R/NestRRR.select.r

Defines functions NRRR.ic

Documented in NRRR.ic

#' @title
#' Select ranks with information criterion
#'
#' @description
#' This function selects the optimal ranks \code{(r, rx, ry)} using a user-specified
#' information criterion. The degrees of freedom is estimated by the number of
#' free parameters in the model. The blockwise coordinate descent algorithm is used to fit
#' the model with any combinations of \code{(r, rx, ry)}.
#'
#' @usage
#' NRRR.ic(Y, X, Ag0 = NULL, Bg0 = NULL,
#'         jx, jy, p, d, n, maxiter = 300, conv = 1e-4,
#'         method = c('RRR','RRS')[1],
#'         lambda = 0, ic = c("BIC","BICP","AIC","GCV")[1],
#'         dimred = c(TRUE,TRUE,TRUE), rankfix = NULL,
#'         xrankfix = NULL, yrankfix = NULL,
#'         lang = c('R', 'Rcpp')[1])
#'
#' @param Y response matrix of dimension n-by-jy*d.
#' @param X design matrix of dimension n-by-jx*p.
#' @param Ag0 an initial estimator of matrix U. If \code{Ag0 = NULL} then generate it
#'            by \code{\link{NRRR.ini}}. Default is NULL. If \code{lang = 'Rcpp'},
#'            then \code{Ag0} is automatically generated by \code{\link{NRRR.ini}}.
#' @param Bg0 an initial estimator of matrix V, if \code{Bg0 = NULL} then generate it
#'            by \code{\link{NRRR.ini}}. Default is NULL. If \code{lang = 'Rcpp'},
#'            then \code{Bg0} is automatically generated by \code{\link{NRRR.ini}}.
#' @param jx number of basis functions to expand the functional predictor.
#' @param jy number of basis functions to expand the functional response.
#' @param p number of predictors.
#' @param d number of responses.
#' @param n sample size.
#' @param maxiter the maximum iteration number of the
#'                blockwise coordinate descent algorithm. Default is 300.
#' @param conv the tolerance level used to control the convergence of the
#'             blockwise coordinate descent algorithm. Default is 1e-4.
# @param quietly a logical value with two options.
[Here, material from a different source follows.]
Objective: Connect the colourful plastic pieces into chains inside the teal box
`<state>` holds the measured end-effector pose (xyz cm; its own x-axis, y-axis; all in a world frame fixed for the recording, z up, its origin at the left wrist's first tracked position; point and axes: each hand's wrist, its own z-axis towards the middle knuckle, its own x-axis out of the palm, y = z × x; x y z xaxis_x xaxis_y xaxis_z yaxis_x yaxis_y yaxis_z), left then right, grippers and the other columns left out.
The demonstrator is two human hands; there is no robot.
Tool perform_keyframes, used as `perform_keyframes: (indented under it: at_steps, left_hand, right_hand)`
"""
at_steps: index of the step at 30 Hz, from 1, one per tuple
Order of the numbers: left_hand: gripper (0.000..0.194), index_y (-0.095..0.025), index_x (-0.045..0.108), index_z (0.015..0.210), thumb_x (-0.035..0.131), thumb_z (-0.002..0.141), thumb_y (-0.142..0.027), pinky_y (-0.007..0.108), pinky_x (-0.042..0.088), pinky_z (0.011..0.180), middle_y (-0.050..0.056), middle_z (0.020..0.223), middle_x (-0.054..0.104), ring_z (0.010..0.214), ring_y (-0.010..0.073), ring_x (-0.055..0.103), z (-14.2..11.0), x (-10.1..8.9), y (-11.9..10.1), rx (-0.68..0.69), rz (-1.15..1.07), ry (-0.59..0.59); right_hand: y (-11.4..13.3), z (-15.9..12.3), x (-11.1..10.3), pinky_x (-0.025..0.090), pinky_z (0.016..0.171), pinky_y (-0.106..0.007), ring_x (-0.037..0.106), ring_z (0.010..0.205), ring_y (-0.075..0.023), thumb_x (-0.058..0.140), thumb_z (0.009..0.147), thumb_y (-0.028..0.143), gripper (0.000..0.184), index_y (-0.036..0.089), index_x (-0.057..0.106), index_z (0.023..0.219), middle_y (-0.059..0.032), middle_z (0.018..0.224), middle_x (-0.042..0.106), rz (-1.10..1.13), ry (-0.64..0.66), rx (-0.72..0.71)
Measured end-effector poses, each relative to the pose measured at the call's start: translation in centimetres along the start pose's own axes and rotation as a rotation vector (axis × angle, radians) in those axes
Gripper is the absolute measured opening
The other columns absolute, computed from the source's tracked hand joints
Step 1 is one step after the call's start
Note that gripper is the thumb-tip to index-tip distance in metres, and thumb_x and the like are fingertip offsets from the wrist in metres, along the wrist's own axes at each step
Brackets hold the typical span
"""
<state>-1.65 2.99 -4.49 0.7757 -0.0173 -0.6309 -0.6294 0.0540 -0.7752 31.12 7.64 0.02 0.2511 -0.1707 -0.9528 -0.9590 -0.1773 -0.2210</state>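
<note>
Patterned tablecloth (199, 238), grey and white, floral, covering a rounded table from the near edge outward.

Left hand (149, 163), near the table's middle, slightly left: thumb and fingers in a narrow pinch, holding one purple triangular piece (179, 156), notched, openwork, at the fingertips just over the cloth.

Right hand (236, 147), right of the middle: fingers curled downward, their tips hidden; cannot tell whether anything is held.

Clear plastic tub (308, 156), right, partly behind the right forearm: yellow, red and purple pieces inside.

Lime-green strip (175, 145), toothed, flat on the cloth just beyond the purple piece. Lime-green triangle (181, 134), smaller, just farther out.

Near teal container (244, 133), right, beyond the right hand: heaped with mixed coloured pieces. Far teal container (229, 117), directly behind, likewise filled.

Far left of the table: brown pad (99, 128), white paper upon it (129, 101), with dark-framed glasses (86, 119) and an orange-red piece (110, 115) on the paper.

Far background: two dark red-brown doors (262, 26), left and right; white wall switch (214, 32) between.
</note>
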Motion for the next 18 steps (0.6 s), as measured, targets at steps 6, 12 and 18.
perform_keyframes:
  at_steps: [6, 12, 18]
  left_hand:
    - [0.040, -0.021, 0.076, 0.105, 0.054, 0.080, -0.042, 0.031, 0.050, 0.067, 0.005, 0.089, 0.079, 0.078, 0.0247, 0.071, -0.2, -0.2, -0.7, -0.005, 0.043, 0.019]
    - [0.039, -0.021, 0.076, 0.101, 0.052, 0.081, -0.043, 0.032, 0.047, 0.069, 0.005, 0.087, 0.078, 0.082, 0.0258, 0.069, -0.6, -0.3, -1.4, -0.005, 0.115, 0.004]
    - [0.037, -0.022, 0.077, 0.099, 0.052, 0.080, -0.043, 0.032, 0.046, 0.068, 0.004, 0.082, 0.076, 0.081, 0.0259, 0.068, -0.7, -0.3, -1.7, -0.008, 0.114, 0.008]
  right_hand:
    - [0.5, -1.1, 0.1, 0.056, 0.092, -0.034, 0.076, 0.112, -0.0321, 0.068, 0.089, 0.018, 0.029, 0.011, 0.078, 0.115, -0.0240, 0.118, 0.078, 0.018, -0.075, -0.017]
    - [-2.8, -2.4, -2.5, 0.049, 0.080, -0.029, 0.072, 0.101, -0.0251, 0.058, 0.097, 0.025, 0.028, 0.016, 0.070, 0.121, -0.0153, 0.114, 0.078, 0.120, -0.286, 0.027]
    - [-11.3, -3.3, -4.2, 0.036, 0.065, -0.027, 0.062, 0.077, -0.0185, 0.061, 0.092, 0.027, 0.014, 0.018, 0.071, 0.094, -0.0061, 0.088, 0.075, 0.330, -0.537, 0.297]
FALSE (default): show the
#                rank selection process; TRUE: do not show the process. If
#                \code{lang = 'Rcpp'}, then \code{quietly} is automatically
#                set to TRUE.
#' @param method 'RRR' (default): no additional ridge penalty; 'RRS': add an
#'               additional ridge penalty.
#' @param lambda the tuning parameter to control the amount of ridge
#'               penalization. It is only used when \code{method = 'RRS'}.
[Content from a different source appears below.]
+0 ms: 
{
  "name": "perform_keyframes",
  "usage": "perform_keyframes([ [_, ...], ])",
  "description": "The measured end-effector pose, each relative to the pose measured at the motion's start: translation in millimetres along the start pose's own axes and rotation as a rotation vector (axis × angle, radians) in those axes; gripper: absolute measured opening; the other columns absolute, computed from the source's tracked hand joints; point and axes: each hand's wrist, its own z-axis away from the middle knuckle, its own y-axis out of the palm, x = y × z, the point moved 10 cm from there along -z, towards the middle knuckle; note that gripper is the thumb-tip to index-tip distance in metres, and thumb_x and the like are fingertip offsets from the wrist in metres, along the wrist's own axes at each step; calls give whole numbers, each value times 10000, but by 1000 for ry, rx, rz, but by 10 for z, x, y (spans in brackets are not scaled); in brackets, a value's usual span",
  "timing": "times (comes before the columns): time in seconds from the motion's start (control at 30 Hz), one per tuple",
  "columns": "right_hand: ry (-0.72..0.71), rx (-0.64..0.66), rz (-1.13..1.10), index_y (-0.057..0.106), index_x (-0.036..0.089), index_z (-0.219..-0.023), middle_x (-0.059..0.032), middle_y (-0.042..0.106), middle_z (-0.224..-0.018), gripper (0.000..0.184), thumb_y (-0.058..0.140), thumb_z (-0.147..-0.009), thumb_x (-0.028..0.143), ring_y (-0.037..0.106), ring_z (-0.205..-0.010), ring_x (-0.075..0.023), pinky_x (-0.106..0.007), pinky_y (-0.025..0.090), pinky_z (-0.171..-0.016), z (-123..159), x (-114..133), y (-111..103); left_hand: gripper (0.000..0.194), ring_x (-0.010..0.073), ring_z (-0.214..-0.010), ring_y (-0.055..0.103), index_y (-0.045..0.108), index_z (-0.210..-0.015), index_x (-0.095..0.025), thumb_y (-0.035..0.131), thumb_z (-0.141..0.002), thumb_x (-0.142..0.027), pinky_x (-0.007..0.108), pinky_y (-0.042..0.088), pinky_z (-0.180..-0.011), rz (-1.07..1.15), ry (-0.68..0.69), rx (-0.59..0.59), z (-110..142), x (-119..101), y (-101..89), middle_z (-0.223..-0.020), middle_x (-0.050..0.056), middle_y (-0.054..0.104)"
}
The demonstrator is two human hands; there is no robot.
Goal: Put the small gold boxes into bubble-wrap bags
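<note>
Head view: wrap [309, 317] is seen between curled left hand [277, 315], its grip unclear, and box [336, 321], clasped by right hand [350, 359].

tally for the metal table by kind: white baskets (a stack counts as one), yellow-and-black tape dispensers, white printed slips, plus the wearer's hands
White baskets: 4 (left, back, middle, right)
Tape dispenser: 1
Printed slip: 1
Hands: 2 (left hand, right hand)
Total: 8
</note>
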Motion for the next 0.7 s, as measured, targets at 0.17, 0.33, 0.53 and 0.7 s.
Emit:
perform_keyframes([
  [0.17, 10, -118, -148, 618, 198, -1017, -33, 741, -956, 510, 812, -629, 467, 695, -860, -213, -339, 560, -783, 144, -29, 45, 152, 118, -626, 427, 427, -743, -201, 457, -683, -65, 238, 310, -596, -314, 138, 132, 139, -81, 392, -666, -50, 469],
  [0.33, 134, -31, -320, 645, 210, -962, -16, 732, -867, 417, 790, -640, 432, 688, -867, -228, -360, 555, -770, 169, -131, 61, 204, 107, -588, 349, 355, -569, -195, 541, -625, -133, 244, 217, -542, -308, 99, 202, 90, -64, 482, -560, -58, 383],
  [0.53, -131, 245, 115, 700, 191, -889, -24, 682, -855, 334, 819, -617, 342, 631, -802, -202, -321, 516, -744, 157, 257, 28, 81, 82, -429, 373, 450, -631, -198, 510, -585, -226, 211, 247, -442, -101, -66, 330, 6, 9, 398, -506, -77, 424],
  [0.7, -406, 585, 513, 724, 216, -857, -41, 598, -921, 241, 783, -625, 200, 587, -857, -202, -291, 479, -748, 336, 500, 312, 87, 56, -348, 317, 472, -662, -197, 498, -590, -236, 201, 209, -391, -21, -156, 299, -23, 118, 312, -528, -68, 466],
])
#'               Default is 0.
#' @param ic the user-specified information criterion. Four options are available,
#'           i.e., BIC, BICP, AIC, GCV.
#' @param dimred a vector of logical values to decide whether to use the selected information criterion
#'               do rank selection on certain dimensions. TRUE means the rank is selected
#'               by the selected information criterion. If \code{dimred[1] = FALSE}, r is
#'               provided by \code{rankfix} or \eqn{min(jy*d, rank(X))};
#'               If \code{dimred[2] = FALSE}, rx equals to \code{xrankfix} or p; If \code{dimred[3] = FALSE},
#'               ry equals to \code{yrankfix} or d. Default is \code{c(TRUE, TRUE, TRUE)}.
#' @param rankfix a user-provided value of r when \code{dimred[1] = FALSE}. Default is NULL
#'                which leads to \eqn{r = min(jy*d, rank(X))}.
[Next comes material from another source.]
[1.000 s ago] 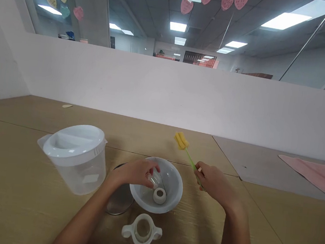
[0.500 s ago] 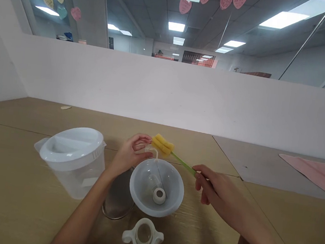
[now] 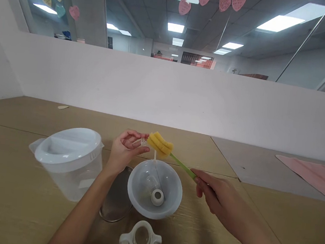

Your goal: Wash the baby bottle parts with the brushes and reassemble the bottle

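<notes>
My left hand [image 3: 124, 149] is raised above the white bowl [image 3: 170, 207] and pinches a small clear straw-like tube [image 3: 145, 143] between its fingertips. My right hand [image 3: 216, 190] grips the green handle of a sponge brush [image 3: 181, 165]; its yellow sponge head [image 3: 160, 143] touches the tube at my left fingertips. Inside the bowl lie a clear bottle part [image 3: 151, 181] and a small white ring [image 3: 157, 196].
A clear pitcher with a white lid [image 3: 67, 158] stands to the left of the bowl. A round metal lid [image 3: 115, 202] lies between them. A white two-handled collar [image 3: 141, 239] sits in front of the bowl. A pink cloth [image 3: 315, 174] lies at the far right.
My left hand lifted the clear tube out of the bowl and raised it. My right hand swung the sponge brush left until its yellow head met the tube.
</notes>
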A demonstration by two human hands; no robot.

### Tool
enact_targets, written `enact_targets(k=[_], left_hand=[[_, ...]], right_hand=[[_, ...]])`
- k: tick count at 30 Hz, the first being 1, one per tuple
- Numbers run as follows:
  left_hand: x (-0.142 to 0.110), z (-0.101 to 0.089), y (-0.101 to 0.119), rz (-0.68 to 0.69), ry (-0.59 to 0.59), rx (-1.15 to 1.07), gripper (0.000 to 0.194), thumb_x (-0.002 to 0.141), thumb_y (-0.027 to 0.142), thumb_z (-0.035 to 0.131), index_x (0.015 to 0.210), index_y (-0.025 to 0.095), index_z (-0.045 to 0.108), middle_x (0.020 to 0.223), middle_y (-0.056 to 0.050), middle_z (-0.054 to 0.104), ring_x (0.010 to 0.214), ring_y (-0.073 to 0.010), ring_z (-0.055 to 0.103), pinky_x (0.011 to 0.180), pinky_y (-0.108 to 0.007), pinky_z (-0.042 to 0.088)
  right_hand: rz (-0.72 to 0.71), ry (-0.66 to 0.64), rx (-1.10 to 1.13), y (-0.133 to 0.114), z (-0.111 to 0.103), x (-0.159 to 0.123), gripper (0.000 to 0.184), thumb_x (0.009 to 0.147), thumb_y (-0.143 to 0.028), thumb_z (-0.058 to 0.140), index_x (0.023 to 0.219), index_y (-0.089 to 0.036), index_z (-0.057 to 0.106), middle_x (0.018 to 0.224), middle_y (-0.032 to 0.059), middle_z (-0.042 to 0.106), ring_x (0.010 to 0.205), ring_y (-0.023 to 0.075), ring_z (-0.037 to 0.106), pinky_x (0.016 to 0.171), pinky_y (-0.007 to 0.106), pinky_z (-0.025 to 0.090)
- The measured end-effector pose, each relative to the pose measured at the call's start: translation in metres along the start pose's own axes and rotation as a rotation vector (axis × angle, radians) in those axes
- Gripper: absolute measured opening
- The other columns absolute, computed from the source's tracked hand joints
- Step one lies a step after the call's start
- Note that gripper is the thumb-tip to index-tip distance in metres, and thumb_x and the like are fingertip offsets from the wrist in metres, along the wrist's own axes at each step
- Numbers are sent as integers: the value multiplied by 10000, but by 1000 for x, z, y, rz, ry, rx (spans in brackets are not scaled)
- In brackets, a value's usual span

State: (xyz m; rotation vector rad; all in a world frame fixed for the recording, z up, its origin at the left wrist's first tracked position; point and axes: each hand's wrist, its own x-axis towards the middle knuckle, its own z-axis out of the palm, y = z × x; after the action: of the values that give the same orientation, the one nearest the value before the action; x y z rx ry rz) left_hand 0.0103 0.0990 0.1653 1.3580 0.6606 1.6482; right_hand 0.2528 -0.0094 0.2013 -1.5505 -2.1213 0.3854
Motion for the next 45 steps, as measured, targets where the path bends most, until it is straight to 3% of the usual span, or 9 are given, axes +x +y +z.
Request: enact_targets(k=[8, 13, 16, 19, 21, 26, 33, 39, 45], left_hand=[[0, 9, -7, -54, -35, -53, 395, 520, 142, 820, 765, 175, 511, 909, -42, 690, 990, -213, 636, 785, -303, 553], [1, 10, -14, -89, -70, -59, 391, 571, 196, 806, 860, 183, 543, 978, -63, 689, 973, -218, 640, 756, -301, 549], [0, 10, -13, -124, -123, -42, 437, 598, 201, 796, 965, 194, 559, 997, -64, 682, 1000, -220, 630, 771, -287, 539], [-1, 10, -13, -134, -147, -41, 483, 622, 205, 783, 1048, 218, 554, 1074, -59, 651, 992, -196, 628, 758, -248, 535], [-1, 11, -15, -142, -155, -46, 487, 644, 222, 768, 1078, 228, 547, 1116, -61, 627, 976, -183, 630, 744, -230, 535], [0, 11, -22, -147, -148, -41, 511, 662, 267, 756, 1118, 228, 529, 1182, -93, 596, 1036, -208, 607, 747, -223, 533], [-3, 16, -15, -82, -93, -109, 526, 672, 257, 751, 1142, 247, 515, 1275, -91, 532, 1149, -247, 544, 895, -338, 519], [-8, 23, -8, -33, -79, -41, 471, 657, 216, 752, 1067, 238, 523, 1264, -86, 522, 1147, -243, 545, 807, -276, 551], [-9, 26, -8, 45, -52, -16, 443, 659, 216, 748, 1042, 227, 524, 1189, -77, 561, 1065, -210, 598, 847, -290, 538]], right_hand=[[31, 64, -118, 10, -3, -6, 353, 914, -334, 282, 851, -238, 617, 575, -7, 554, 474, 134, 505, 485, 224, 389], [280, 274, -308, 31, -1, -7, 335, 878, -333, 323, 892, -239, 644, 627, 42, 610, 498, 176, 543, 431, 245, 343], [219, 341, -262, 27, -4, -9, 368, 881, -341, 307, 933, -216, 650, 587, 35, 578, 470, 162, 509, 436, 247, 358], [42, 261, -130, 11, -7, -14, 390, 905, -359, 295, 983, -220, 650, 588, 18, 561, 462, 136, 484, 451, 231, 387], [9, 204, -103, 1, -9, -17, 385, 917, -347, 297, 1012, -227, 650, 597, 14, 562, 463, 131, 481, 455, 227, 398], [51, 188, -120, -2, -11, -16, 373, 922, -336, 305, 1021, -240, 652, 628, 15, 588, 458, 127, 490, 446, 225, 404], [90, 235, -155, 16, -6, -11, 401, 908, -354, 293, 958, -234, 672, 552, 11, 556, 462, 145, 503, 467, 237, 406], [28, 152, -45, 1, -14, -19, 377, 916, -372, 326, 993, -229, 666, 595, 1, 562, 478, 125, 493, 452, 222, 390], [19, 102, 41, -1, -17, -19, 372, 921, -373, 332, 986, -228, 668, 573, -16, 527, 504, 120, 496, 464, 214, 401]])
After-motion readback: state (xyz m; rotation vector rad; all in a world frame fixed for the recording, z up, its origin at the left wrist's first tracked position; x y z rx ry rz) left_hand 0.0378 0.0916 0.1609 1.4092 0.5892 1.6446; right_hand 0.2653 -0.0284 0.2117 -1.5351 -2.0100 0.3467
#' @param xrankfix a user-provided value of rx when \code{dimred[2] = FALSE}. Default is NULL
#'                 which leads to \code{rx = p}.
#' @param yrankfix a user-provided value of ry when \code{dimred[3] = FALSE}. Default is NULL
#'                 which leads to \code{ry = d}.
#' @param lang 'R' (default): the R version function is used; 'Rcpp': the Rcpp
#'             version function is used.
#' @return The function returns a list:
#'   \item{Ag}{the estimated U.}
#'   \item{Bg}{the estimated V.}
#'   \item{Al}{the estimated A.}
#'   \item{Bl}{the estimated B.}
#'   \item{C}{the estimated coefficient matrix C.}
#'   \item{df}{the estimated degrees of freedom of the NRRR model.}
#'   \item{sse}{the sum of squared errors of the selected model.}
#'   \item{ic}{a vector containing values of BIC, BICP, AIC, GCV of the selected model.}
#'   \item{rank}{the estimated r.}
#'   \item{rx}{the estimated rx.}
#'   \item{ry}{the estimated ry.}
#'
#'
#' @details
#' Denote \eqn{\hat C(r, rx, ry)} as the estimator of the coefficient matrix
#' with the rank values fixed at some \eqn{(r, rx, ry)} and write the sum of
#' squared errors as \eqn{SSE(r, rx, ry)=||Y - X\hat C(r, rx, ry)||_F^2}. We
#' define
#' \deqn{BIC(r, rx, ry) = n*d*jy*log(SSE(r, rx, ry)/(n*d*jy)) + log(n*d*jy)*df(r, rx, ry),}
#' where \eqn{df(r, rx, ry)} is the effective degrees of freedom and is estimated
#' by the number of free parameters
#' \deqn{\hat df(r, rx, ry) = rx*(rank(X)/jx - rx) + ry*(d - ry) + (jy*ry + jx*rx - r)*r.}
#' We can define other information criteria in a similar way. With the defined BIC,
#' a three-dimensional grid search procedure of the rank
#' values is performed, and the best model is chosen as the one with the
#' smallest BIC value. Instead of a nested rank selection method, we apply a
#' one-at-a-time selection approach. We first set \eqn{rx = p, ry = d}, and
#' select the best local rank \eqn{\hat r} among the models with
#' \eqn{1 \le r \le min(rank(X), jy*d)}. We then fix the local rank at
#' \eqn{\hat r} and repeat a similar procedure to determine \eqn{\hat rx}
#' and \eqn{\hat ry}, one at a time. Finally, with fixed \eqn{\hat rx} and \eqn{\hat ry},
#' we refine the estimation of r.
#'
#'
#' @references Liu, X., Ma, S., & Chen, K. (2020).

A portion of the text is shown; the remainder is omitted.